Test case for India’s proxy advisory firms REGULATING THE PROXY FIRMS
The still-nascent proxy advisory sector in India is set to face its toughest test with the recent ~1,000-crore legal suit filed by ITC in the Calcutta High Court against Institutional Investor Advisory Services (IiAS) over allegations of defamatory statements. However, some still see a silver lining to the development. According to Shriram Subramanian, founder and managing director, InGovern Research Services, the lawsuit only represents the increasing influence of proxy advisory firms in India. While some experts have questioned the intent of the exercise, others have been critical of the wide scope of India's defamation laws.
Alok Prasanna Kumar, senior resident fellow, Vidhi Centre for Legal Policy, is of the view that the issue is more to do with procedure, than the laws themselves. "A suit or criminal case alleging defamation is filed usually with the intent to harass and economically bleed the opponent, rather than clear one's reputation. Such cases are described as SLAPP (strategic lawsuit against public participation) in the US,” notes Kumar.

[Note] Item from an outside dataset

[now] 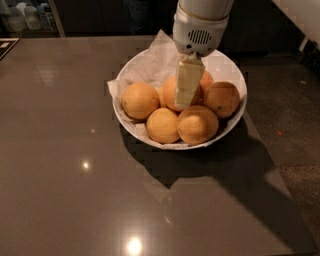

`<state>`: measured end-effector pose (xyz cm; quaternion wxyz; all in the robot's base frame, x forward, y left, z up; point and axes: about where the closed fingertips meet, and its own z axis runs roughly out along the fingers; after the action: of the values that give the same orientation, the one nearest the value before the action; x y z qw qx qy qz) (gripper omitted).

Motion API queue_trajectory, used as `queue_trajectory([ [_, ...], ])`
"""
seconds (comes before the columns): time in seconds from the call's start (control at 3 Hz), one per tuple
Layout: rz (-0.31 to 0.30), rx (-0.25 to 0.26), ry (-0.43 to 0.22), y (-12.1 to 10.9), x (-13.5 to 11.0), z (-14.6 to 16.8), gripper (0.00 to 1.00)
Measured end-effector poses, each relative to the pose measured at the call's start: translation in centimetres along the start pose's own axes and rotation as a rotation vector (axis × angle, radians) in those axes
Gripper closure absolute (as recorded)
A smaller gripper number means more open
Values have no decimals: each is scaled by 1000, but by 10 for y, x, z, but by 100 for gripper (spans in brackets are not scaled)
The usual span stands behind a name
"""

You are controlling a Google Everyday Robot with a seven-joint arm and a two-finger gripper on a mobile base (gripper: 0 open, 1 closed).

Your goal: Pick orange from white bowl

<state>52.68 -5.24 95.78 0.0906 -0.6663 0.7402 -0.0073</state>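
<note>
The white bowl (231, 70) stands at the table's far middle, lined with crumpled white paper (152, 62), and holds several yellow-orange oranges. My gripper (186, 102) reaches straight down into the bowl. Its cream lower part lies against the front of the middle orange (170, 95) and hides much of its skin. The front right orange (197, 124) has a duller brownish top. The right orange (221, 98) has a small dark dot. Two more oranges lie at the left (140, 100) and the front (162, 125). One more (206, 80) peeks out behind the gripper.
The bowl sits on a glossy dark grey table (75, 165) with light spots reflected on it. The table's right edge (272, 165) runs beside a dark speckled floor. Bottles (25, 15) stand far back at the left.
</note>
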Motion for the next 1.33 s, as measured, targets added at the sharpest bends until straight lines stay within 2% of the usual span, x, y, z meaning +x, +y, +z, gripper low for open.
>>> queue_trajectory([
  [1.0,4,-45,-3,-7,-3,15,30],
  [1.33,15,-63,-1,-7,2,23,48],
])
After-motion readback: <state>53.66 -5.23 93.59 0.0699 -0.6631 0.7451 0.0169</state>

One of the main duties of proxy advisory firms is to issue voting recommendations for shareholders on board resolutions put out by companies.
The idea is to enhance corporate governance and empower minority shareholders and institutional investors.

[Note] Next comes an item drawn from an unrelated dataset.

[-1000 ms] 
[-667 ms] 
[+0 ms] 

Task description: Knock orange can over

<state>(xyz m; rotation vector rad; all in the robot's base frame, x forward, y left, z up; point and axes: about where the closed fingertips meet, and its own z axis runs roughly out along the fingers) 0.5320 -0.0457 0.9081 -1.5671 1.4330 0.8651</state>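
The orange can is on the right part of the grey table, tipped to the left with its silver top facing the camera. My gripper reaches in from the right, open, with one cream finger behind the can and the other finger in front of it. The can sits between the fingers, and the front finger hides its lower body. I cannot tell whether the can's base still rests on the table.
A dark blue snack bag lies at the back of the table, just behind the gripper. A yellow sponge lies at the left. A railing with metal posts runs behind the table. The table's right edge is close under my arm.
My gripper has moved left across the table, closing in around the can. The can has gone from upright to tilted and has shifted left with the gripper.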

Proxy advisory firms came into existence in India in the wake of the Satyam Computers issue, after which the Securities and Exchange Board of India (Sebi) made it mandatory for corporate entities to undertake voting on several high-profile resolutions. Globally, proxy advisory firms have been in existence for 30-odd years.
Some of their job roles include agenda translation, identification of related-party transactions, voting policy development, etc. They are also entrusted as independent analysts with issues involving appointment of directors, auditors and audit committees and provide opinions on executive remunerations in line with governance requirements in various company laws.

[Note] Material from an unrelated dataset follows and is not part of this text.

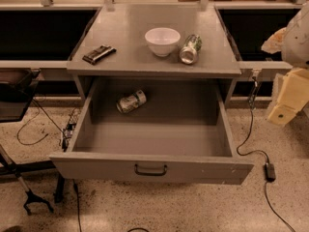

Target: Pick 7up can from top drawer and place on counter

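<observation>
The 7up can lies on its side in the open top drawer, at the back left of the drawer floor. The drawer is pulled fully out, its dark bar handle at the middle of the front panel. The grey counter is above it. My gripper, pale yellow, hangs at the far right edge of the view, outside the drawer and well to the right of the can, level with the drawer's back. It holds nothing that I can see.
On the counter stand a white bowl, a greener can lying on its side beside it, and a dark flat snack bar at the left. Dark recessed bays flank the cabinet. Cables and a power brick lie on the floor.
</observation>
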`<state>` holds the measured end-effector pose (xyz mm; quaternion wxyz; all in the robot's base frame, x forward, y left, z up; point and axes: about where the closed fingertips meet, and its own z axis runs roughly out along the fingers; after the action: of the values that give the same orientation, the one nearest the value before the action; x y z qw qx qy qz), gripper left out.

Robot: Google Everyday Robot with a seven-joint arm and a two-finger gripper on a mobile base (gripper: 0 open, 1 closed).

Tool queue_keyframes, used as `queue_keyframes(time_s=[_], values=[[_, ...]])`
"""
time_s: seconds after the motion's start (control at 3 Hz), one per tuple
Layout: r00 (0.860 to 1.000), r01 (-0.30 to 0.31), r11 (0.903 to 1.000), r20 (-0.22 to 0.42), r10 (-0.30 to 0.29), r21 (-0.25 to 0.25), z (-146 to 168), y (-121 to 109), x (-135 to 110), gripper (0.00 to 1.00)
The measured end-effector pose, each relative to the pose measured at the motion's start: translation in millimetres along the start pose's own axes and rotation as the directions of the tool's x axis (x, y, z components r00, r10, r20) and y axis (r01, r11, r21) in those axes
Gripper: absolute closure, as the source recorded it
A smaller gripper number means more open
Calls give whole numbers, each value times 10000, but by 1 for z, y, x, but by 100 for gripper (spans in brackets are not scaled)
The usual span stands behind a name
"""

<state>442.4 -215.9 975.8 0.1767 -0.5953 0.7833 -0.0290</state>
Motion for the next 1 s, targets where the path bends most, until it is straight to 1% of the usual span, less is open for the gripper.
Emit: queue_keyframes(time_s=[0.33, 0.67, 1.0], values=[[9977, -538, 9979, 427, 523, 350, 19, 3, -25, 0], [9766, -1781, 9839, 1255, 1749, 142, 71, 12, -68, 0], [9409, -2839, 9588, 1901, 2803, -90, 120, 17, -115, 0]])
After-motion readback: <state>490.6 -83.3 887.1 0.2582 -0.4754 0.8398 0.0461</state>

In line with Sebi's commitment to corporate governance, the regulator introduced the Sebi (Investment Advisors) Regulations in 2013 and followed it up with the Sebi (Research Analysts) Regulations in 2014. The 2014 regulations lay down a complex system of duties, checks and balances that regulate the proxy advisory sphere ( see box).
“India is the only jurisdiction in the world where proxy advisors are regulated. The USA, Canada, the UK and the European Union have tried in past, to bring out concept papers on regulating proxy advisors. However, they have always shielded away from making any regulations. Instead, they all have guidelines,” says Jitendra Nath Gupta, cofounder and managing director, Stakeholders Empowerment Services.
Nonetheless, critics of an unregulated proxy advisory sector have time and again raised concerns over such advisors acting on behalf of both promoters and shareholders, creating conflicts of interest. There have also been concerns over the methodology and accuracy of information provided, transparency-related issues and accountability.
Recently, the US introduced a Bill to regulate the sector formally. The Bill is the fallout of several allegations of overreach by proxy advisors. Many US corporates feel these firms prejudicially influence voting trends and have a negative impact on business worthiness. The proposed legislation introduces features such as federal registration, right of corporate review before making investor advice, providing advance copies and disclosure of research methodologies, among others.
Experts say some of these proposals are similar to the Sebi’s 2014 regulations. Nonetheless, Gupta emphasises on the different role played by Indian proxy firms when compared to their international counterparts. “In India, proxy firms do not lobby, they do not canvass for votes, and they do not carry out the agenda of any interested party, which is quite common in other jurisdictions,” adds Gupta.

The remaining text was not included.